5.2.2 Het plegen van de ten laste gelegde uitlatingen en het tonen van de vlag met daarop een afdruk van het zogenaamde White Power symbool
De rechtbank zal allereerst beoordelen of verdachte als pleger of medepleger van de ten laste gelegde uitlatingen en het ten laste gelegde tonen van de vlag met daarop een afdruk van het zogenaamde White Power symbool (ook wel bekend als Keltisch kruis) kan worden aangemerkt. Daarbij is van belang dat voor medeplegen een bewuste en nauwe samenwerking met een ander vereist is. Om van een dergelijke samenwerking te kunnen spreken is het niet noodzakelijk dat de verdachte zelf enige uitvoeringshandeling heeft verricht. Hij moet echter wel een bijdrage hebben geleverd aan het delict. Een bewuste en nauwe samenwerking kan blijken uit voorafgaande en/of stilzwijgende afspraken, taakverdelingen, de aanwezigheid van de verdachte(n) ten tijde van het delict en het zich niet distantiëren daarvan.
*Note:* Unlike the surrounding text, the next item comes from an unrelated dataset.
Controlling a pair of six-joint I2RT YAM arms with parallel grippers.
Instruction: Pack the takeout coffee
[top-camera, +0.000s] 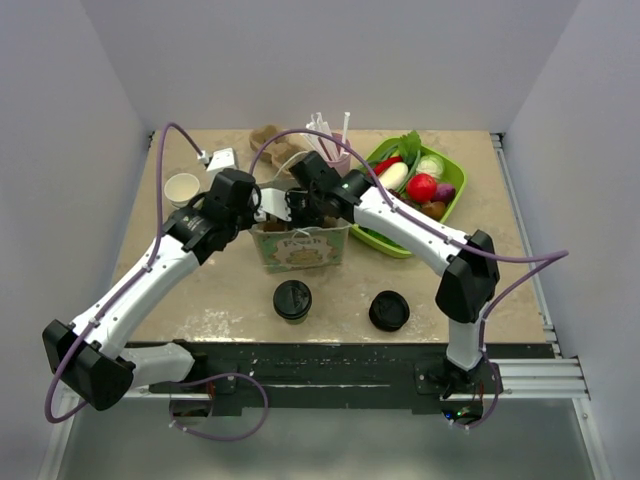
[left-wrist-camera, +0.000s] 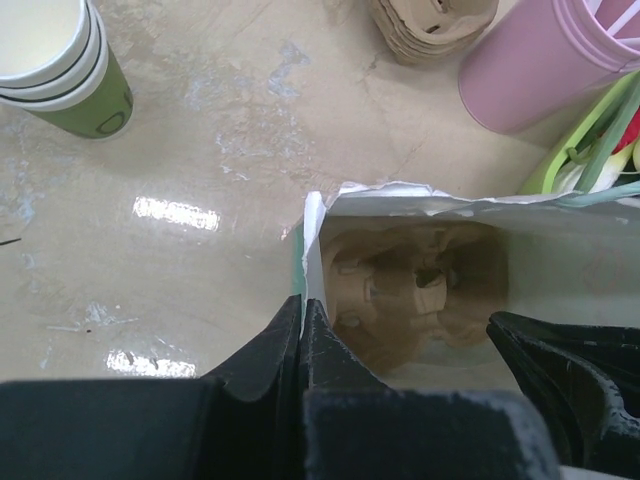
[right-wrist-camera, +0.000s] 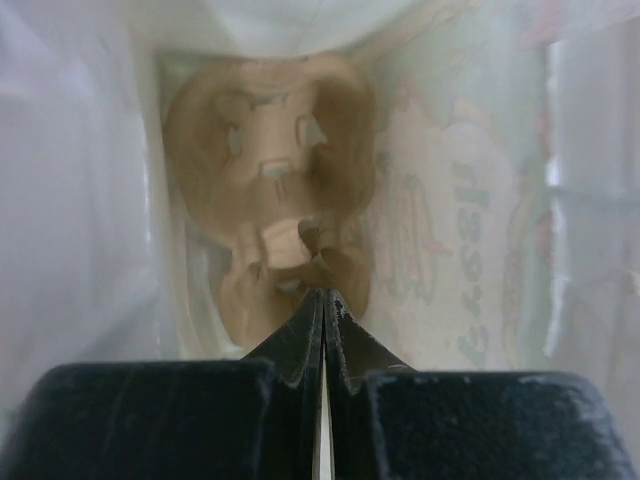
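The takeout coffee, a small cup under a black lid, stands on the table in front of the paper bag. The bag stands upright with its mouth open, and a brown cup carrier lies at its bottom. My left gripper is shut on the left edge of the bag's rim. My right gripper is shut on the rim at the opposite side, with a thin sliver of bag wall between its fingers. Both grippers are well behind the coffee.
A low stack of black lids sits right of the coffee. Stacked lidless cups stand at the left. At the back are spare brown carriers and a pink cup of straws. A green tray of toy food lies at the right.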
Het enkele zich niet distantiëren kan geen medeplegen opleveren, maar dient in combinatie met een blijkende betrokkenheid te bestaan.
“Nederland voor Nederlanders, eigen volk eerst” en “Ali B en Mustapha, ga toch terug naar Ankara”
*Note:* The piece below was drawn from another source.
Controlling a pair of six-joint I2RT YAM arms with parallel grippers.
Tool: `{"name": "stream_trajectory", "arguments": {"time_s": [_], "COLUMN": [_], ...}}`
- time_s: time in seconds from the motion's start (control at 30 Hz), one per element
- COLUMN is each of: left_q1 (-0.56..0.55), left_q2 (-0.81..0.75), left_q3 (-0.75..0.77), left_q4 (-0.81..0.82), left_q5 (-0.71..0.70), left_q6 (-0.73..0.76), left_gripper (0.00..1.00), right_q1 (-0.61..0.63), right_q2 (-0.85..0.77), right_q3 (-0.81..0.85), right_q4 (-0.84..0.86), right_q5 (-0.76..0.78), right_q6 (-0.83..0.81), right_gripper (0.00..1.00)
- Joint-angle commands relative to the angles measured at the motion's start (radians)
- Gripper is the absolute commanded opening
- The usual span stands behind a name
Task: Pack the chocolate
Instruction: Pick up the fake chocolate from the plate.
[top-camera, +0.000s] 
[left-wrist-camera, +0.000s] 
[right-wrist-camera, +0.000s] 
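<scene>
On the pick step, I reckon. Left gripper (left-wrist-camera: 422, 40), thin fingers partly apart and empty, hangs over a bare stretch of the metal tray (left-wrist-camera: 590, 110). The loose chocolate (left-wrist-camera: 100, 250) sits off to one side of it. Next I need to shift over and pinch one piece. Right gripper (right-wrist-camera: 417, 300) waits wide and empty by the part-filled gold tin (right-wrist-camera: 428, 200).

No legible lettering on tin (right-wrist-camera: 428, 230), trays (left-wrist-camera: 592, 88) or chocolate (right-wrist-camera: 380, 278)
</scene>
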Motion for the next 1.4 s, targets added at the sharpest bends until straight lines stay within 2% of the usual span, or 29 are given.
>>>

Anders dan de officier van justitie acht de rechtbank niet bewezen dat verdachte pleger dan wel medepleger is van de uitlatingen “Nederland voor Nederlanders, eigen volk eerst” en “Ali B en Mustapha, ga toch terug naar Ankara”. Niet is gebleken dat verdachte deze leuzen heeft geroepen of bij het roepen van deze leuzen aanwezig is geweest. Ook is niet duidelijk dat verdachte de Nederlandse taal dermate machtig is dat hij deze Nederlandse leuzen begrijpt.
“Europa was, is en blijft een continent van het blanke ras, dus willen wij alle nationale staten in Europa oproepen, gemeenschappelijk het hoofd te bieden aan het probleem van vervreemding”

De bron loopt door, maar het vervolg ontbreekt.